Print the data that follows exactly as it stands, from its first line through the line containing "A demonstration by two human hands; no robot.", and stop there.

§ §

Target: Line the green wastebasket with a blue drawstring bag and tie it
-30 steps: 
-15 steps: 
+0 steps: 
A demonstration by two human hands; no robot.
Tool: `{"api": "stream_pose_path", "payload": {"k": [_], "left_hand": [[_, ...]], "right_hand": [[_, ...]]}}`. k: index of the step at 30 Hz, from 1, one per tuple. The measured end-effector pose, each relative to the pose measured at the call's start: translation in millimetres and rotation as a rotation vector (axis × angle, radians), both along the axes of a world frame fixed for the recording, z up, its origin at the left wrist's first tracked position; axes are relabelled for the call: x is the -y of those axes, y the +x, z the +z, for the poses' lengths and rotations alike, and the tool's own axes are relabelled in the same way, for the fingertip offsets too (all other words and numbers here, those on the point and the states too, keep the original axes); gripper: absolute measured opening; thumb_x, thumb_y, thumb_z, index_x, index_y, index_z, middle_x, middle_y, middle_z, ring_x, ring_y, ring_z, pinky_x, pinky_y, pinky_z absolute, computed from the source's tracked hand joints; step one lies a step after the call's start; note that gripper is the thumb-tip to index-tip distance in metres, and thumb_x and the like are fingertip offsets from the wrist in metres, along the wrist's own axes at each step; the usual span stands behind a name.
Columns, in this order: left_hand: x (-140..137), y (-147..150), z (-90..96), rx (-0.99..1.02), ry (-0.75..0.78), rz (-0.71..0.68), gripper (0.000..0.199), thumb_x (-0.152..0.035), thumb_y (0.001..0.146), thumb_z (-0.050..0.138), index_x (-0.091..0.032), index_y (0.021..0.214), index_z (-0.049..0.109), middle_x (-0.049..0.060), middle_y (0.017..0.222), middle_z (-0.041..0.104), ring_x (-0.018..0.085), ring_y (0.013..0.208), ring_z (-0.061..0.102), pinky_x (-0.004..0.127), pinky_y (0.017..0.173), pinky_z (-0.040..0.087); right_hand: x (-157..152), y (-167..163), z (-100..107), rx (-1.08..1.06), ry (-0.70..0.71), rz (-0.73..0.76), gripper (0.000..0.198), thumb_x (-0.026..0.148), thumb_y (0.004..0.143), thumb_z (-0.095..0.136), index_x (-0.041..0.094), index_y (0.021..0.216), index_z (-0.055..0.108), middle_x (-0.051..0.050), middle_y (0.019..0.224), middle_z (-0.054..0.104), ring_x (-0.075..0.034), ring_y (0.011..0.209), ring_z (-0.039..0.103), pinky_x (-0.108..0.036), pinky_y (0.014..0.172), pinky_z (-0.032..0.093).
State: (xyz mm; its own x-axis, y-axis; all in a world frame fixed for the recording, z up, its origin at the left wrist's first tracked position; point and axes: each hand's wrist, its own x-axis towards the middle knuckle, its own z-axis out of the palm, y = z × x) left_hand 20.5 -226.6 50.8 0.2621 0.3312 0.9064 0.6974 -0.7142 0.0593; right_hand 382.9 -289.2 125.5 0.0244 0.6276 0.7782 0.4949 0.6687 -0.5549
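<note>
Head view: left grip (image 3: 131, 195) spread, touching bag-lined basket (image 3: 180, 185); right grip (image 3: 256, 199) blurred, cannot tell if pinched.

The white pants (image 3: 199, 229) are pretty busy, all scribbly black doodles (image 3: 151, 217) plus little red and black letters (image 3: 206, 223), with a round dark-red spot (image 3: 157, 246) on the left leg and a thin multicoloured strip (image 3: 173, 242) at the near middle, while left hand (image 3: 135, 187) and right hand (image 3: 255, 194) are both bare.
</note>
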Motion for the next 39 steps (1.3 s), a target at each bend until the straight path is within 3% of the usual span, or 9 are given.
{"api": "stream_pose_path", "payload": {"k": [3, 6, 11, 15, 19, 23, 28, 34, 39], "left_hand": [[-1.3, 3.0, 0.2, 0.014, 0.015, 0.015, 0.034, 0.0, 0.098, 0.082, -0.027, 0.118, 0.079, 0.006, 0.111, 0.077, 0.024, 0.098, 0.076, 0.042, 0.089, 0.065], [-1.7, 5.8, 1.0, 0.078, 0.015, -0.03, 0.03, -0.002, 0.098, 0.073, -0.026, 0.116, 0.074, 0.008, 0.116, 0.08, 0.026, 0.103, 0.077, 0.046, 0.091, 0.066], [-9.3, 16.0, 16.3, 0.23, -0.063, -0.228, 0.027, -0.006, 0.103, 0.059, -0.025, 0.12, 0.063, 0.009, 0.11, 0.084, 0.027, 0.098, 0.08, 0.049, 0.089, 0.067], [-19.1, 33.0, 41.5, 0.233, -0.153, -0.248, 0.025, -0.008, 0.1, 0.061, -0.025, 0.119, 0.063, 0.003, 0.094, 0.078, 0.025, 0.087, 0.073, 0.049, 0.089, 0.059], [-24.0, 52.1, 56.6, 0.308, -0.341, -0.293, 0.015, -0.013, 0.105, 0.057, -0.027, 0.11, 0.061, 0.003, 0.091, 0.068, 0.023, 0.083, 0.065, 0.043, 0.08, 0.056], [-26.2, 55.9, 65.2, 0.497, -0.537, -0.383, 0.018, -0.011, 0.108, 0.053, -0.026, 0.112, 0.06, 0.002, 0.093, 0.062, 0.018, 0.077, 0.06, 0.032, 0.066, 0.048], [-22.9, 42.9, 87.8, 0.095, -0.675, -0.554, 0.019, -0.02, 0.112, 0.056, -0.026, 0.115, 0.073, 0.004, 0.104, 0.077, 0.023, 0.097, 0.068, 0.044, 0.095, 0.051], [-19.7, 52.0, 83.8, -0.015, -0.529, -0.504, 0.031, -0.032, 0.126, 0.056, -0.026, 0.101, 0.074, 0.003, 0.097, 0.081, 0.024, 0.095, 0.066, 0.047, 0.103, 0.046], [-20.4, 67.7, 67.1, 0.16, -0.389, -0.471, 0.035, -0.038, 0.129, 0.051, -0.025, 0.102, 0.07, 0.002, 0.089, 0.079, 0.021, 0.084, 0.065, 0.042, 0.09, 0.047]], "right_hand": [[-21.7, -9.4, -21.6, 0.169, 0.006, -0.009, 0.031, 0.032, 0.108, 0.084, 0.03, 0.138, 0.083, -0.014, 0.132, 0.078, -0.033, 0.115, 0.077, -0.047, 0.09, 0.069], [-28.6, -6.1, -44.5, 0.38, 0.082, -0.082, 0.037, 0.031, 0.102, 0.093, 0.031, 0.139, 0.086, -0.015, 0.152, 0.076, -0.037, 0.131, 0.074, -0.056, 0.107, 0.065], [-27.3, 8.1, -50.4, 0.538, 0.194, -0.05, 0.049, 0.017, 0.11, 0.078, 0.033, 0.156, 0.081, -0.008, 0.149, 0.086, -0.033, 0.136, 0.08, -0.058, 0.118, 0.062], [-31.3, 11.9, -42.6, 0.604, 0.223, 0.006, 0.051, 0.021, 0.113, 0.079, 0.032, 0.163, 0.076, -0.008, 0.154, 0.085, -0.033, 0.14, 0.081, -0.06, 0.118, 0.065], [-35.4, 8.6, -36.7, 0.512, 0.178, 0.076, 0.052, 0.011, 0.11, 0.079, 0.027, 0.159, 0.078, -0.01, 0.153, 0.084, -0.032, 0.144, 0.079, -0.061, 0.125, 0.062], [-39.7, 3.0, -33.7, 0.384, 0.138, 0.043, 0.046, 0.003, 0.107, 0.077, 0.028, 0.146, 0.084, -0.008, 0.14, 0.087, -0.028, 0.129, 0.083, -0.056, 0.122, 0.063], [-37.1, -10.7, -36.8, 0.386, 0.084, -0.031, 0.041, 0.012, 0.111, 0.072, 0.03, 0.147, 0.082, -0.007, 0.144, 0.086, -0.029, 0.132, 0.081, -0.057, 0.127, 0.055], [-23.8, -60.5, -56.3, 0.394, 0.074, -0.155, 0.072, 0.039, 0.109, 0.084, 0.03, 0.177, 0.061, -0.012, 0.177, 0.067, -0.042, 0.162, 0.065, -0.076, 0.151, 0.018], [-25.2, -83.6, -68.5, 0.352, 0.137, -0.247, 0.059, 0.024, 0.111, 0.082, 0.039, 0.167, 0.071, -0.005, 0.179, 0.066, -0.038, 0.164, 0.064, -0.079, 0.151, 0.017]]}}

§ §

▶ **ANSWER SECTION**:
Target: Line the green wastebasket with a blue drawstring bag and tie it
-30 steps: 
-15 steps: 
+0 steps: 
A demonstration by two human hands; no robot.

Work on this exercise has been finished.